Work order: Quote the whole listing verbatim.

Recorded data:
· · · · · · ·
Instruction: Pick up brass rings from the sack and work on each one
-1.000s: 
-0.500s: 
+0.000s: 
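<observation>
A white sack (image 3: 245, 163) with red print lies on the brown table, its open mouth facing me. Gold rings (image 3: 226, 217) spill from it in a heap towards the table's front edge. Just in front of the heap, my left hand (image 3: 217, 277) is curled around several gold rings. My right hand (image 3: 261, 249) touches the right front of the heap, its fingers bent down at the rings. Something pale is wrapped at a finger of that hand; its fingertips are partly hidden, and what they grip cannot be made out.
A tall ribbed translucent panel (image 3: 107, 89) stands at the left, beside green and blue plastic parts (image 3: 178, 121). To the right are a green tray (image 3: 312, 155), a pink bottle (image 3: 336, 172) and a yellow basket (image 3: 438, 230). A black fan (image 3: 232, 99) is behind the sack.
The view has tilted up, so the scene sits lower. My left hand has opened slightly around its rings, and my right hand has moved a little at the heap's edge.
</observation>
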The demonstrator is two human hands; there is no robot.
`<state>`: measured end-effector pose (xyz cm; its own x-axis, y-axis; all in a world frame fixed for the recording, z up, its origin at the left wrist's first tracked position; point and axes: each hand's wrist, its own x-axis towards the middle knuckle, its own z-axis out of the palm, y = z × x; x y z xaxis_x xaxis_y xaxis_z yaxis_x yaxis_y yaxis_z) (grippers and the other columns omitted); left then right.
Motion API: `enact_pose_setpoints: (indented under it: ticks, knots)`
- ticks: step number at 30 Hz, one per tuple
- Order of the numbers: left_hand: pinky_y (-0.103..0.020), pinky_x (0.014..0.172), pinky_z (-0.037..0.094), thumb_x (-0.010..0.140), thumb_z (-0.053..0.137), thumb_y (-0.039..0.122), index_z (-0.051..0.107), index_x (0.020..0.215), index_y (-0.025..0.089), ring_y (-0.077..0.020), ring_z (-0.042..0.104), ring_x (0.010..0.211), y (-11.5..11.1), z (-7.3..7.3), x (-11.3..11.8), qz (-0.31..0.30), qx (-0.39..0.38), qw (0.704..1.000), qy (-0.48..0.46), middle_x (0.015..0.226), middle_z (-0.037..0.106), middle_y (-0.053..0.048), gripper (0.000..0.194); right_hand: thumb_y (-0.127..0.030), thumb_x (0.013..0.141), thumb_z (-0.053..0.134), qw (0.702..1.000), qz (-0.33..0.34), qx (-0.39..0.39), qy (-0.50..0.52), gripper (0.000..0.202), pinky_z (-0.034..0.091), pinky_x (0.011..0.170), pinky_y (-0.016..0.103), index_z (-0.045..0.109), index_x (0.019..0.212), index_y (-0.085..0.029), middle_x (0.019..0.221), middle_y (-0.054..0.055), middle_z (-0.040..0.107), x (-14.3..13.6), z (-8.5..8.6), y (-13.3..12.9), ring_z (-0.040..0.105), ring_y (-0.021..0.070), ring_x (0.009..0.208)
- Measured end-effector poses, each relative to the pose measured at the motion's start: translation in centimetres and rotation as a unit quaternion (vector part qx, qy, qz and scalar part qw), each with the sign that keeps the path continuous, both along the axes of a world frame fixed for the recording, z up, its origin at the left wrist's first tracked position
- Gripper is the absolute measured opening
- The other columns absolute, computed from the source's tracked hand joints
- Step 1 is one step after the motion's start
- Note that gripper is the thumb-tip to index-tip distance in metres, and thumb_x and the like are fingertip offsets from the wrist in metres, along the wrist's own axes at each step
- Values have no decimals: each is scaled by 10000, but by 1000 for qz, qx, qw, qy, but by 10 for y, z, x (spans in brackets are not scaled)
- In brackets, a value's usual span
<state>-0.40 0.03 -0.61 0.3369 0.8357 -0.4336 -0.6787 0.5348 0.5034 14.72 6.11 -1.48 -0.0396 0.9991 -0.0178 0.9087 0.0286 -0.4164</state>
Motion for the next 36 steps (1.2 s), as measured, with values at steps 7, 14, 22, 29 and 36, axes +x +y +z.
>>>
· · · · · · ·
Worked solution:
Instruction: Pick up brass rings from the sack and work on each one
-1.000s: 
-0.500s: 
+0.000s: 
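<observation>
A white sack (image 3: 245, 163) with red print lies on the brown table, its open mouth facing me. Gold rings (image 3: 226, 217) spill from it in a heap towards the table's front edge. Just in front of the heap, my left hand (image 3: 217, 277) is curled around several gold rings. My right hand (image 3: 261, 249) touches the right front of the heap, its fingers bent down at the rings. Something pale is wrapped at a finger of that hand; its fingertips are partly hidden, and what they grip cannot be made out.
A tall ribbed translucent panel (image 3: 107, 89) stands at the left, beside green and blue plastic parts (image 3: 178, 121). To the right are a green tray (image 3: 312, 155), a pink bottle (image 3: 336, 172) and a yellow basket (image 3: 438, 230). A black fan (image 3: 232, 99) is behind the sack.
The view has tilted up, so the scene sits lower. My left hand has opened slightly around its rings, and my right hand has moved a little at the heap's edge.
</observation>
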The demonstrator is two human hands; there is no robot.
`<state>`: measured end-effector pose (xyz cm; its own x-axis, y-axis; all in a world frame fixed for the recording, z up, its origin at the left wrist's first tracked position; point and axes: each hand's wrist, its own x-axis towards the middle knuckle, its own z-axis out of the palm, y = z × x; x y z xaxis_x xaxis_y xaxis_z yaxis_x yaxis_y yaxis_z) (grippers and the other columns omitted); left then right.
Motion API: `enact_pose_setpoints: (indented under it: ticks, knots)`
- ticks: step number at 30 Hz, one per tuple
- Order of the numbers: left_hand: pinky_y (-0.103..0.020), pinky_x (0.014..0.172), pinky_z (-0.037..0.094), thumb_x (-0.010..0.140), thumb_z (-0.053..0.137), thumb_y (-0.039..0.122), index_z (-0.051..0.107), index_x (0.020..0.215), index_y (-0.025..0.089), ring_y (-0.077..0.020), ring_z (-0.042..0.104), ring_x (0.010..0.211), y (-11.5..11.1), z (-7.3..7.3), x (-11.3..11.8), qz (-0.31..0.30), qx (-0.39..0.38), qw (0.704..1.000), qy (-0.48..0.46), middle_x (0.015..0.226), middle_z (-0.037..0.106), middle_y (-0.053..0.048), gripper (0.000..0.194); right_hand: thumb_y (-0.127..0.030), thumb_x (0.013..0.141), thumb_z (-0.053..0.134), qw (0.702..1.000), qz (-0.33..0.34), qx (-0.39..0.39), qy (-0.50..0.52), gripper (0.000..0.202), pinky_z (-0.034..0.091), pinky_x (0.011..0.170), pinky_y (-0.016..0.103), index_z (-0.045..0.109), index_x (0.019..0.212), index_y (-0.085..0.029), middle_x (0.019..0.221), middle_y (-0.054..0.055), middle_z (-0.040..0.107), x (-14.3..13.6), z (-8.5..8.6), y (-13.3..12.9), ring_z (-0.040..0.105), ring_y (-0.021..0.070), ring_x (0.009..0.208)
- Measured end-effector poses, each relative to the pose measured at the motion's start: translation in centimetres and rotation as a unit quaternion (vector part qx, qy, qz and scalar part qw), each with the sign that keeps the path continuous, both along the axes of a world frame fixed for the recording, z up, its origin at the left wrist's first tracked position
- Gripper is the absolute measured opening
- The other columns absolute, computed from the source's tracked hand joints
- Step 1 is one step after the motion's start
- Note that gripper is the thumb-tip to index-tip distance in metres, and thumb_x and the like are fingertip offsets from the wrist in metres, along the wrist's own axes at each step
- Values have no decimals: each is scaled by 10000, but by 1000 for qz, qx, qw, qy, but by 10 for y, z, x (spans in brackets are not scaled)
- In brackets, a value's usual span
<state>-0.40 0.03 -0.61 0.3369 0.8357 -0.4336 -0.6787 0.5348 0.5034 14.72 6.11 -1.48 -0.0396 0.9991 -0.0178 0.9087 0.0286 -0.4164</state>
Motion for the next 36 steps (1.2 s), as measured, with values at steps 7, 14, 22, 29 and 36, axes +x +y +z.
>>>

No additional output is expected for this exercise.